WORK INSTRUCTION: Retype all of the listing exactly, passing over any picture you find.

________________________________________

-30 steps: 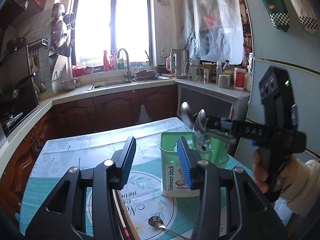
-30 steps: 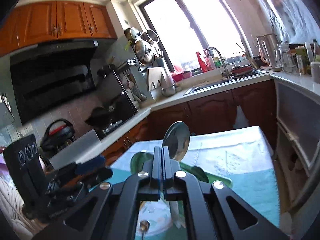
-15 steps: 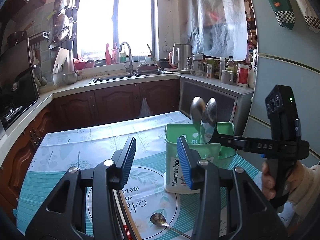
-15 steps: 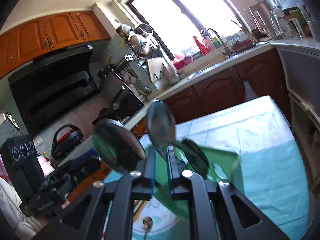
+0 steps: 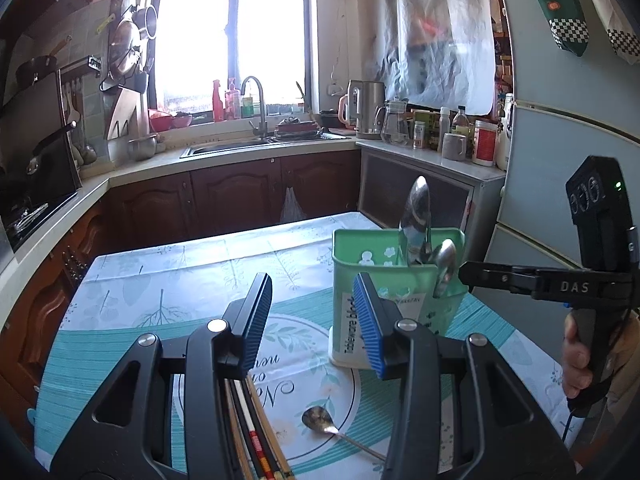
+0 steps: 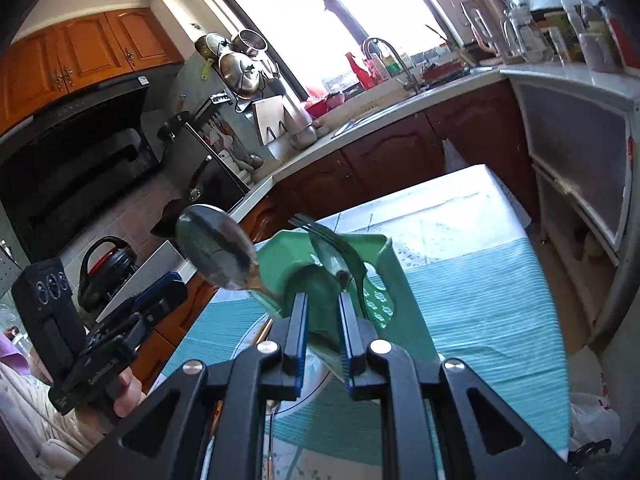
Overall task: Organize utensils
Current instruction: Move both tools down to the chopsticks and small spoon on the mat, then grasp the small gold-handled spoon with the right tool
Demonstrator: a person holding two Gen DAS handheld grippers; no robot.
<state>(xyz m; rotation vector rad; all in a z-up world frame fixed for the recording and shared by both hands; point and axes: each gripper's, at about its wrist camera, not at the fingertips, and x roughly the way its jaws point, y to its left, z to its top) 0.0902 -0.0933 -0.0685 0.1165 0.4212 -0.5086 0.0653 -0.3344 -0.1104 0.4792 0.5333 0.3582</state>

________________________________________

ANSWER BELOW:
-30 steps: 
-30 steps: 
-15 steps: 
-15 steps: 
+0 steps: 
+0 steps: 
Overall task: Organize utensils
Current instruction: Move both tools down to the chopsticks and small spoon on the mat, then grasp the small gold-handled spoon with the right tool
Demonstrator: a person holding two Gen DAS handheld grippers; no robot.
<state>(xyz m; rotation vector rad; all in a z-up world frame fixed for the recording and shared by both hands; point and axes: each gripper's, at about its wrist camera, not at the fingertips, and x roughly the way its jaws point, y to its left, z to its top) 0.0902 -0.0933 -0.0685 0.1165 0.4212 -0.5086 0.0653 -0.3344 -0.1104 0.4792 0.5333 0.3582</state>

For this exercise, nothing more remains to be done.